This lab was mainly about creating a mini corpus of literary texts so it can be used in later digital literary analysis. By using Project Gutenberg (which was extremely helpful), we were able to download plain text files of eight texts from our chosen fiction bookshelf—I choose “movie books”—and then create a mini corpus. This mini corpus was filled out with data that would typically be found on the title pages of the books, or from background research about the author or text—things like author name, genre, and publication date.
The process of making the corpus was actually much simpler than I had originally thought when I was just looking at the directions. Project Gutenberg made getting the plain text files really simple, and you could click on the author link that was on the download page to get more information about the book and author. From there, there was even a link to the author’s Wikipedia page, so it made getting all the necessary information really easy. After collecting all the info., it was really just a matter of plugging everything into the metadata spreadsheet, which was also made easy with the pdf that explained what all of the headings meant. The lab overall was fairly simple, but then again we were only required to do eight texts. If we had to do the hundreds of thousands of entries that are really necessary for significant analysis, it would have been a lot more difficult.
One limitation that I noticed while plugging in the information, which we already discussed a bit in class, was that the publication dates of my selected texts were all fairly old. The specific dates for my collection ranged from 1818 to 1917. While these dates certainly aren’t archaic, they also leave out a lot of modern texts, especially considering the bookshelf I choose was “movie books.” Movie-making hasn’t really even been around for a long time, prominently for only about 100 years, so analyzing only texts that were published before 1923 that got made into movies will probably only allow for a very limited and subjective view.
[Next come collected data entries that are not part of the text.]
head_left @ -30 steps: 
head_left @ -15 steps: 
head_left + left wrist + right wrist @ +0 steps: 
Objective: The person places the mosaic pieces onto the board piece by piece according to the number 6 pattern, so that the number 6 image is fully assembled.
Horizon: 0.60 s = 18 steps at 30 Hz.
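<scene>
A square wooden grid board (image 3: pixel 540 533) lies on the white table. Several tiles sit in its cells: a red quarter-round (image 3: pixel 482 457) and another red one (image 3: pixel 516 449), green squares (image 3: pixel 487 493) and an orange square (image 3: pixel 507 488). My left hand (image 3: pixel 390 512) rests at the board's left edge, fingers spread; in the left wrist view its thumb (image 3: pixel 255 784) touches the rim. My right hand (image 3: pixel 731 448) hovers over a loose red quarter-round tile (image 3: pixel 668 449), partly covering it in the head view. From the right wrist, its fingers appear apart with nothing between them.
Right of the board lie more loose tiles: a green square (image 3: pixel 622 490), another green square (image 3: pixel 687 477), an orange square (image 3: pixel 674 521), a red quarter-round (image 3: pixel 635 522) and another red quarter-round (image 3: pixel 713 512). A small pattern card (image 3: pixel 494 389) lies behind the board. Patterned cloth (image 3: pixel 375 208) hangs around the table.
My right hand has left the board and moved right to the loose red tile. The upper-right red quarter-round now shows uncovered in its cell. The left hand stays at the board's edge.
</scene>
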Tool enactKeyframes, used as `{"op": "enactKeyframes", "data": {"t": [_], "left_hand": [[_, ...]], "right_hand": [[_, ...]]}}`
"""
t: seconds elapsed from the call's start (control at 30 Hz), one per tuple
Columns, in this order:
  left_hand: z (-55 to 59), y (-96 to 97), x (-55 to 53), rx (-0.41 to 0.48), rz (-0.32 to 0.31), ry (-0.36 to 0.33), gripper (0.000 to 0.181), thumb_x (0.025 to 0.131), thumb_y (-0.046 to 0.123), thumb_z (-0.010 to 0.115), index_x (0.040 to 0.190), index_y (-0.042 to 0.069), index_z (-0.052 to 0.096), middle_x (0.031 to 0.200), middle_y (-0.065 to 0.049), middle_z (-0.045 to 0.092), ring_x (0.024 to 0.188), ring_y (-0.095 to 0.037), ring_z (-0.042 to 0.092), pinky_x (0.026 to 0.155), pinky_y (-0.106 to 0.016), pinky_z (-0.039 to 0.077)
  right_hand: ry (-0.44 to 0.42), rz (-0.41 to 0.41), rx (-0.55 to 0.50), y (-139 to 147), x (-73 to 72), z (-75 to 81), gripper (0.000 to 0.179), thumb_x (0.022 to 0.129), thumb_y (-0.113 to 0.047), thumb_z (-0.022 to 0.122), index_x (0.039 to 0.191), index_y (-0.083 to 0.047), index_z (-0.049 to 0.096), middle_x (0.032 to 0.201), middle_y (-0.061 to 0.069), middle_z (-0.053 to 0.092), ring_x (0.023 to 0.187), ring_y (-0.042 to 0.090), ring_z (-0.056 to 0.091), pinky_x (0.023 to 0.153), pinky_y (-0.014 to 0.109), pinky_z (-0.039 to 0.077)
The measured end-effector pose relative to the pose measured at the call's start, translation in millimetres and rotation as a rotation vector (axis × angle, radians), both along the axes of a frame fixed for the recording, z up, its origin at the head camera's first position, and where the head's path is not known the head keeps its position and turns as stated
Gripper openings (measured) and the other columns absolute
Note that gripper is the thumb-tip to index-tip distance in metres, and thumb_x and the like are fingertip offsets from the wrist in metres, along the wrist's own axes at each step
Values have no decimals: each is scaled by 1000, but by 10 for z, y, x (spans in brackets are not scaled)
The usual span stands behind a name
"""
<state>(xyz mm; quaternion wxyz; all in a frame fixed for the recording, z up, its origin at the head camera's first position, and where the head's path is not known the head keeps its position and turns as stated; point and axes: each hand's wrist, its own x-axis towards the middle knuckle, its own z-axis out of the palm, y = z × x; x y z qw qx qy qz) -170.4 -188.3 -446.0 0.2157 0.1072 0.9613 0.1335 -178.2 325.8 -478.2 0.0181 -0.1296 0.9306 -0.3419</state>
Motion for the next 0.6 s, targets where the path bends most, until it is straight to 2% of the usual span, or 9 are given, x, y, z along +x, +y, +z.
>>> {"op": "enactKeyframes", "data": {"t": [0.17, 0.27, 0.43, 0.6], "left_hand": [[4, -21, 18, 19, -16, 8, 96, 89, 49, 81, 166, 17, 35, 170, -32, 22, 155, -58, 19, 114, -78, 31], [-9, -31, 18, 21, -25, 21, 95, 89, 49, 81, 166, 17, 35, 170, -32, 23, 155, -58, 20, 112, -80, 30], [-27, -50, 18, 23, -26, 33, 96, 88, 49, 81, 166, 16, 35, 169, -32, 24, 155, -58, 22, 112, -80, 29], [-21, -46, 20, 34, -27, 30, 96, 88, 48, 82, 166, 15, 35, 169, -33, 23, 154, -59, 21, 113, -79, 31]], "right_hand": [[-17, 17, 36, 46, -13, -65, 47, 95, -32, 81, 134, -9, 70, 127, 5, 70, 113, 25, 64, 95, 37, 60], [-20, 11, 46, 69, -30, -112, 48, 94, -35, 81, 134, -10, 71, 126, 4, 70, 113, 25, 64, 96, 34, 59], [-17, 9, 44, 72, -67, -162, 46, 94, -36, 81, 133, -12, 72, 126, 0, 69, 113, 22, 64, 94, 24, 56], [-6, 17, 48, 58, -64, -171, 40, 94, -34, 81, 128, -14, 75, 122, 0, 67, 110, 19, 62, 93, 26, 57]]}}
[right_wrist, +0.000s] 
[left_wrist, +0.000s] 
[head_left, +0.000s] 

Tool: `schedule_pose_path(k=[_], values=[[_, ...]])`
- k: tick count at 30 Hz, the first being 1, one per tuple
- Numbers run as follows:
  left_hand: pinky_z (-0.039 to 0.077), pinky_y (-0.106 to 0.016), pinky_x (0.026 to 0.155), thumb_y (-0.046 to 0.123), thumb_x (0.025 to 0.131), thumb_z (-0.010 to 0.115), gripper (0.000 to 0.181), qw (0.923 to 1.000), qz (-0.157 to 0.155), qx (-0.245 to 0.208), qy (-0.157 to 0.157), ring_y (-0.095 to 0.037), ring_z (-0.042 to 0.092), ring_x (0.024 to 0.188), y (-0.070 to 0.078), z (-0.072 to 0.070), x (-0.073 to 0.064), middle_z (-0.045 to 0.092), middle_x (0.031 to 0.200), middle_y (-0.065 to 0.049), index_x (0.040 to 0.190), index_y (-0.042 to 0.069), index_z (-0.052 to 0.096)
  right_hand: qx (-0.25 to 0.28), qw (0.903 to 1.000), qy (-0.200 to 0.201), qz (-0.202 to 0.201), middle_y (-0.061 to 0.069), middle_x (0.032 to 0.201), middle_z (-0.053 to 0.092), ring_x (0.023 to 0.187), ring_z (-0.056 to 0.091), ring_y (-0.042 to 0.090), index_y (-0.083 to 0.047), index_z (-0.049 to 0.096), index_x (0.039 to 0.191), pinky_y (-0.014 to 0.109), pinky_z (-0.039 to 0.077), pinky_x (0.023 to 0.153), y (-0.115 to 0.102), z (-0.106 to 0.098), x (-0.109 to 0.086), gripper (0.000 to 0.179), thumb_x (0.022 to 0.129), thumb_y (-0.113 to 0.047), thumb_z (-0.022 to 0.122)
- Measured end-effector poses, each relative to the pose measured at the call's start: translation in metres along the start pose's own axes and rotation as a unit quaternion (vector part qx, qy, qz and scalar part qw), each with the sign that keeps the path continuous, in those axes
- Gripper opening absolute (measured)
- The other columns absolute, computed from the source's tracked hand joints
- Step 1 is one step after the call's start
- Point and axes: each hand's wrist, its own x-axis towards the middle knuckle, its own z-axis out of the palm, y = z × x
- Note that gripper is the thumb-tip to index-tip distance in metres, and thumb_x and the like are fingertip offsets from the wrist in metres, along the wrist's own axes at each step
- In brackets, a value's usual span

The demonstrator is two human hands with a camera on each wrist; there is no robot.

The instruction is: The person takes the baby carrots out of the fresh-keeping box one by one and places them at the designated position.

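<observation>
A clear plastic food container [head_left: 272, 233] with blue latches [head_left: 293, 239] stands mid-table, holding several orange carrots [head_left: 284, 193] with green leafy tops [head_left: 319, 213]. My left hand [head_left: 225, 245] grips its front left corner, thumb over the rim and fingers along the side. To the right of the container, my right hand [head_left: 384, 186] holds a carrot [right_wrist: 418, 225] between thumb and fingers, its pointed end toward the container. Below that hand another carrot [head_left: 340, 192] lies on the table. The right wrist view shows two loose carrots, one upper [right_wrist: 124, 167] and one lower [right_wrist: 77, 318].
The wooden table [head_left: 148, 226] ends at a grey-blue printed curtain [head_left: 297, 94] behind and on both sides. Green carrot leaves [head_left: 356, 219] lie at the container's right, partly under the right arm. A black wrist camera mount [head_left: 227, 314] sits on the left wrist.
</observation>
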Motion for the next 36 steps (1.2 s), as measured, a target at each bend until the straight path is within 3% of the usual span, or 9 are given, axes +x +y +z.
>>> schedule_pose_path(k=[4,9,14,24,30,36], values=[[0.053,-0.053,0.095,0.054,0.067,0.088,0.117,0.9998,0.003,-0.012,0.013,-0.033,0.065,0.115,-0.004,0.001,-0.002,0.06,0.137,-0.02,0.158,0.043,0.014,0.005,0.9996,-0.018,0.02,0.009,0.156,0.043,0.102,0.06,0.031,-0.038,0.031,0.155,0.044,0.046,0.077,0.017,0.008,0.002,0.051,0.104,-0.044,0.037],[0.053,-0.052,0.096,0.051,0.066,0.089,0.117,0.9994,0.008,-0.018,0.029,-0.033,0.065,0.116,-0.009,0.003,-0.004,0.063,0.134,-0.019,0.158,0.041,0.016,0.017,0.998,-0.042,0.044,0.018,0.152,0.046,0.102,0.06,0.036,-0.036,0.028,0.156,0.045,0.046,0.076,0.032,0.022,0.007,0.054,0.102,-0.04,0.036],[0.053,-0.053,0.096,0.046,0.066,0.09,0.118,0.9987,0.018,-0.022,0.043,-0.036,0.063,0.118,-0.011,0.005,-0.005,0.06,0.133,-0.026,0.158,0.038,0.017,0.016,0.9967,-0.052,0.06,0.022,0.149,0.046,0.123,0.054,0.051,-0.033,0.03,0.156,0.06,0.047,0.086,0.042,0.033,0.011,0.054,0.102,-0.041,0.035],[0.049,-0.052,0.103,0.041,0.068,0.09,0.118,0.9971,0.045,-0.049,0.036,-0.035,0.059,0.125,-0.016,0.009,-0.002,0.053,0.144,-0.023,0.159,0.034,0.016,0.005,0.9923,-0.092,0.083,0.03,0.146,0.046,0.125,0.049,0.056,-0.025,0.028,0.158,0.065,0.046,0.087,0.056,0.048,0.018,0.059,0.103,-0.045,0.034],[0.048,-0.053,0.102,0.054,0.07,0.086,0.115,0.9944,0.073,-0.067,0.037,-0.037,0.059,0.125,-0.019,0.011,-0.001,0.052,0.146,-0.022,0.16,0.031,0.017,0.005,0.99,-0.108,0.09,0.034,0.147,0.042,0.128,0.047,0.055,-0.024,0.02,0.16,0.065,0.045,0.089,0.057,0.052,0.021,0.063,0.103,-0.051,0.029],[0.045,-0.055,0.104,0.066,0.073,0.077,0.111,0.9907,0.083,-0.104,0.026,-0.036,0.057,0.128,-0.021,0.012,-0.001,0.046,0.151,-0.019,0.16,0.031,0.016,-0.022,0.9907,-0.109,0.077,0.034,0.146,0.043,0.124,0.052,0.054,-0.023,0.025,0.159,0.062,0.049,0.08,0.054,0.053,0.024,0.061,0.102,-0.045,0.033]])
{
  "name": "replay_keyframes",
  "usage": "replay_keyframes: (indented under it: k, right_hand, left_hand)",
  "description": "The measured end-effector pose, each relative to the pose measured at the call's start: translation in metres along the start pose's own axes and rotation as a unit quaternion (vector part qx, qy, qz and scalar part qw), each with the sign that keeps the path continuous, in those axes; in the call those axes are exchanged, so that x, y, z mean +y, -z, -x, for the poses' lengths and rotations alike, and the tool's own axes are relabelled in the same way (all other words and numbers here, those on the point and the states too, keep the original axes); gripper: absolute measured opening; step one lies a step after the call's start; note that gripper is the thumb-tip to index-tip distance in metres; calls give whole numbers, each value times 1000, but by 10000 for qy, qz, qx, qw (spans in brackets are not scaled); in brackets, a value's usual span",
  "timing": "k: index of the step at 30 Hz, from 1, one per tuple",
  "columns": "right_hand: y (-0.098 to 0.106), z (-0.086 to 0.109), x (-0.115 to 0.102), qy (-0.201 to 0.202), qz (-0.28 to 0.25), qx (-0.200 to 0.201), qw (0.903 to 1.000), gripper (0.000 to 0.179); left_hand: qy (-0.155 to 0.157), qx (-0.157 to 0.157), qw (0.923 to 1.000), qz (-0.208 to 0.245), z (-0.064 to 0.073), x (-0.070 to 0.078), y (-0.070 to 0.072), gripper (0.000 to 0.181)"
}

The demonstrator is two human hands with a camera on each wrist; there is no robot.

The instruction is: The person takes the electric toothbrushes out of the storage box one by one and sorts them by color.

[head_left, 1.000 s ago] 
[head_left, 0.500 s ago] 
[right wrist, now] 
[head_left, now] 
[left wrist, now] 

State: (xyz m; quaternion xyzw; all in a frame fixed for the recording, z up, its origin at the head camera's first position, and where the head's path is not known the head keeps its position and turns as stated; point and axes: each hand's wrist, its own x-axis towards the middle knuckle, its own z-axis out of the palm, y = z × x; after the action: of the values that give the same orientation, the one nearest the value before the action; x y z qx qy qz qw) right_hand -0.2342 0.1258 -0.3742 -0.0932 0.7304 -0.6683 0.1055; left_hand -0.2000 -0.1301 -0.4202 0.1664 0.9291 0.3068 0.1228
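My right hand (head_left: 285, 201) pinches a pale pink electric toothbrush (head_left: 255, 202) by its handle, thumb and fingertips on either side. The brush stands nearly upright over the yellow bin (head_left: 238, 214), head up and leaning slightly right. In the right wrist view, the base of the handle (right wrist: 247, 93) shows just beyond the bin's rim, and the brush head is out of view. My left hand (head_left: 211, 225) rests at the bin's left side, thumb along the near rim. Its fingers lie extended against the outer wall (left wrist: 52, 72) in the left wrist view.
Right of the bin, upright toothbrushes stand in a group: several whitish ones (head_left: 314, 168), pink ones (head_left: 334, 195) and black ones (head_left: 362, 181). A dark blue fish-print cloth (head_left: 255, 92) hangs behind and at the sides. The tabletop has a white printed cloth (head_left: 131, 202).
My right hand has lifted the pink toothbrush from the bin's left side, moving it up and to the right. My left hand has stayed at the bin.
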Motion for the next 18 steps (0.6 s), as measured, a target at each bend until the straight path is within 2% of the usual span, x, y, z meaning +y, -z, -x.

This limitation matches a lot of what Matthew Jockers has to say in Ch. 10 of his Macroanalysis: Digital Methods & Literary History. This chapter, titled “Orphans,” talks about text mining—using digital methods to look at and pull valuable information from large corpora of texts—with regards to current limitations due to copyright laws. He says that many post 1923 texts are under copyright, and thus, we are unable to provide them publically in online archives like Project Gutenberg or HathiTrust because of the fear that they will be used “expressively.” He talks about speaking to a large group of copyright lawyers, saying that despite all of the research he’s done with current corpora, “not one of these papers or dissertations. . . will be conclusive; none will answer the really big questions. For those questions we need really big data, big corpora, and these data cannot be in the form of snippets” (174). This becomes a call for action, for these copyright lawyers, as well as the general and academic publics in support of this type of literary analysis. After looking at the mini corpus that I was able to complete on “movie books” through Project Gutenberg, I can readily support his argument. Although the availability of pre-1923 works allows for a good start in analyzing trends, we really can’t get any definitive data or complete big picture analysis without the addition of modern texts. By doing this lab, especially in looking at the “movie books” category, I can fully understand Jockers’ argument, and I hope that in the future we will be able to access the currently “forbidden” texts.